| Your instructions |
Write the listing out again verbatim, leaving nothing out.
(Material shown begins)
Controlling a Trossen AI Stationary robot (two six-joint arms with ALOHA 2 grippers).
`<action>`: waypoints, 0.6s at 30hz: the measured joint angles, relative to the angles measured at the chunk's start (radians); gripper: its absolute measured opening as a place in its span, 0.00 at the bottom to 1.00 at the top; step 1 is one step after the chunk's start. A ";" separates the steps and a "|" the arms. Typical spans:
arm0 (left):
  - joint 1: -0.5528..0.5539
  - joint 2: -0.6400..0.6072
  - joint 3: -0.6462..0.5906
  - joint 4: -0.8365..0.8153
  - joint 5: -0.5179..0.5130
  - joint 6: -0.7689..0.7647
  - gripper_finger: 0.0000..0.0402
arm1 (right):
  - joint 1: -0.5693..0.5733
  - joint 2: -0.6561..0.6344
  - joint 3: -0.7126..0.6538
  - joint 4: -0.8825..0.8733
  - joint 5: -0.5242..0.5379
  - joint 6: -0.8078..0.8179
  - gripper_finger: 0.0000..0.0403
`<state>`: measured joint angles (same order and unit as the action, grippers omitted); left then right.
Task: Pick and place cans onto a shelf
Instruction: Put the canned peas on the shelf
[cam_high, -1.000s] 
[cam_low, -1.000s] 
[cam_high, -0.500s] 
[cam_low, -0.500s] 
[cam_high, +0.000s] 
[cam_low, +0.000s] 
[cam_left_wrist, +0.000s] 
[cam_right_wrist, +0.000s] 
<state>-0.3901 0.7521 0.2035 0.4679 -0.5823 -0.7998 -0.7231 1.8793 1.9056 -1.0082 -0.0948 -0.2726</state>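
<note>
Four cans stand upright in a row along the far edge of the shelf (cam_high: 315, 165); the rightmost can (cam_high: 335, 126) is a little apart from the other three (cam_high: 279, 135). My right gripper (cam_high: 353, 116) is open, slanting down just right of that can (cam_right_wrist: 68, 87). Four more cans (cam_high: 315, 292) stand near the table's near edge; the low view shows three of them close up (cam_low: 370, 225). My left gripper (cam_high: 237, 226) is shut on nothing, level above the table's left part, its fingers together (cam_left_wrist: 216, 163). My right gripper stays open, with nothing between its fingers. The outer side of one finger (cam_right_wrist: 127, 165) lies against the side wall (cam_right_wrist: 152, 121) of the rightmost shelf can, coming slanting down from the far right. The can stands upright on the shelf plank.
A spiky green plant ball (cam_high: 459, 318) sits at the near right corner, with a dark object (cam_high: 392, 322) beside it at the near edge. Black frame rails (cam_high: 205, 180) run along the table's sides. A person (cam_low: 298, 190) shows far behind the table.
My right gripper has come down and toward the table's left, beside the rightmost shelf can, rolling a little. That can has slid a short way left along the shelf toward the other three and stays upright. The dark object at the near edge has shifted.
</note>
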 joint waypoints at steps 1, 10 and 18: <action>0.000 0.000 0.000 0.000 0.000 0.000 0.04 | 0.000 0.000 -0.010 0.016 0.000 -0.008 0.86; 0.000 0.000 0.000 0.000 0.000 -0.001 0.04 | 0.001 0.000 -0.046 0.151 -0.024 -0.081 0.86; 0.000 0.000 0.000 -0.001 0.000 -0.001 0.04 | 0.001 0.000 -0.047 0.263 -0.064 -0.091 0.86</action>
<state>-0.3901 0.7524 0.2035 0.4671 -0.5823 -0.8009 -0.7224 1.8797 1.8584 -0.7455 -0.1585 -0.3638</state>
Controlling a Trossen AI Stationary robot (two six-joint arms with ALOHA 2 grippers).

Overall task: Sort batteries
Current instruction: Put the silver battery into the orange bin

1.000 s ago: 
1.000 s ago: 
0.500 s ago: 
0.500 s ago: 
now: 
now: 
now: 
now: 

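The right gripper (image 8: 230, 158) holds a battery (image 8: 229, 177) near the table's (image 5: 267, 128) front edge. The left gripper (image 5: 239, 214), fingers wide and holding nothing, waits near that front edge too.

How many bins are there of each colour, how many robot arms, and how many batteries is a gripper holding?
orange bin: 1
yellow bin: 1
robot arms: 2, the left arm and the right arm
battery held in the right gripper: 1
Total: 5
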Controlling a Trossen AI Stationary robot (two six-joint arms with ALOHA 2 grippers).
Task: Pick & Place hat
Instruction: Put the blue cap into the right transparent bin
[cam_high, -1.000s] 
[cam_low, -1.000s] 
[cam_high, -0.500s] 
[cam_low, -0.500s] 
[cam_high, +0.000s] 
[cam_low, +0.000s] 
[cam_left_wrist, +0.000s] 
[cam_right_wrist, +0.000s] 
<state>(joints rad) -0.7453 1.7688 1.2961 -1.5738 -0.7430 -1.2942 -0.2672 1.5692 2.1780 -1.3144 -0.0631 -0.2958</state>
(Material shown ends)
| Result for this task |
Controlling a Trossen AI Stationary robot (two six-joint arms with ALOHA 2 grippers).
`<action>`: waypoints, 0.6s at 30hz: the measured joint angles, relative to the angles measured at the chunk's start (radians); gripper: its absolute measured opening as a place in its span, 0.00 at the bottom to 1.00 at the top; step 1 is one step after the chunk's start. A ";" separates the steps and a "|" the arms. Typical spans:
arm0 (left):
  - joint 1: -0.5528..0.5539
  - joint 2: -0.6400..0.6072
  - joint 3: -0.6462..0.5906
  - joint 4: -0.8365..0.8153
  - joint 5: -0.5179..0.5130
  - joint 6: -0.7689..0.7647
  - gripper_finger: 0.0000..0.0402
arm1 (right):
  - joint 1: -0.5693..0.5733
  - joint 2: -0.6561..0.6344
  - joint 3: -0.7126..0.6538
  - joint 4: -0.8825..0.8733
  - joint 5: -0.5242..0.5379
  - joint 6: -0.8078..0.8179
  - gripper_finger: 0.0000..0.0403
`<state>`: measured joint angles (same order and unit as the action, grippers omitted); left then right.
Task: Pick and place cans onto a shelf
Instruction: Put the canned peas on the shelf
[cam_high, -1.000s] 
[cam_low, -1.000s] 
[cam_high, -0.500s] 
[cam_low, -0.500s] 
[cam_high, +0.000s] 
[cam_low, +0.000s] 
[cam_left_wrist, +0.000s] 
[cam_right_wrist, +0.000s] 
<state>-0.3901 0.7521 0.2035 0.4679 -0.5823 -0.7998 -0.7231 1.8793 1.9056 -1.0082 -0.0948 -0.2726</state>
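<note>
Four cans stand upright in a row along the far edge of the shelf (cam_high: 315, 165); the rightmost can (cam_high: 335, 126) is a little apart from the other three (cam_high: 279, 135). My right gripper (cam_high: 353, 116) is open, slanting down just right of that can (cam_right_wrist: 68, 87). Four more cans (cam_high: 315, 292) stand near the table's near edge; the low view shows three of them close up (cam_low: 370, 225). My left gripper (cam_high: 237, 226) is shut on nothing, level above the table's left part, its fingers together (cam_left_wrist: 216, 163). My right gripper stays open, with nothing between its fingers. The outer side of one finger (cam_right_wrist: 127, 165) lies against the side wall (cam_right_wrist: 152, 121) of the rightmost shelf can, coming slanting down from the far right. The can stands upright on the shelf plank.
A spiky green plant ball (cam_high: 459, 318) sits at the near right corner, with a dark object (cam_high: 392, 322) beside it at the near edge. Black frame rails (cam_high: 205, 180) run along the table's sides. A person (cam_low: 298, 190) shows far behind the table.
My right gripper has come down and toward the table's left, beside the rightmost shelf can, rolling a little. That can has slid a short way left along the shelf toward the other three and stays upright. The dark object at the near edge has shifted.
</note>
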 joint waypoints at steps 1, 10 and 18: <action>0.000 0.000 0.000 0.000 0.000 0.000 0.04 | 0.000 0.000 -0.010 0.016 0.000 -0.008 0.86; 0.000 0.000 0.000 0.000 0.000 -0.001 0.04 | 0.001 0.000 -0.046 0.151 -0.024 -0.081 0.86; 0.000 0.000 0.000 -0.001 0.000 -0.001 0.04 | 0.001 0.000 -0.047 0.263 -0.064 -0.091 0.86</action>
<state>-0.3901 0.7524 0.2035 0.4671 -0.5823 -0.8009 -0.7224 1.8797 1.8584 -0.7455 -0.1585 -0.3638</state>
Controlling a Trossen AI Stationary robot (two six-joint arms with ALOHA 2 grippers).

Overall task: Sort batteries
Current instruction: Put the silver battery into the orange bin

1.000 s ago: 
1.000 s ago: 
0.500 s ago: 
0.500 s ago: 
now: 
now: 
now: 
now: 

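The right gripper (image 8: 230, 158) holds a battery (image 8: 229, 177) near the table's (image 5: 267, 128) front edge. The left gripper (image 5: 239, 214), fingers wide and holding nothing, waits near that front edge too.

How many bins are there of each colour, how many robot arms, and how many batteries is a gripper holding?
orange bin: 1
yellow bin: 1
robot arms: 2, the left arm and the right arm
battery held in the right gripper: 1
Total: 5
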Controlling a Trossen AI Stationary robot (two six-joint arms with ALOHA 2 grippers).
Task: Pick & Place hat
Instruction: Put the blue cap into the right transparent bin
[cam_high, -1.000s] 
[cam_low, -1.000s] 
[cam_high, -0.500s] 
[cam_low, -0.500s] 
[cam_high, +0.000s] 
[cam_low, +0.000s] 
[cam_left_wrist, +0.000s] 
[cam_right_wrist, +0.000s] 
<state>(joints rad) -0.7453 1.7688 1.2961 -1.5738 -0.7430 -1.2942 -0.2672 1.5692 2.1780 -1.3144 -0.0631 -0.2958</state>

That is the complete output.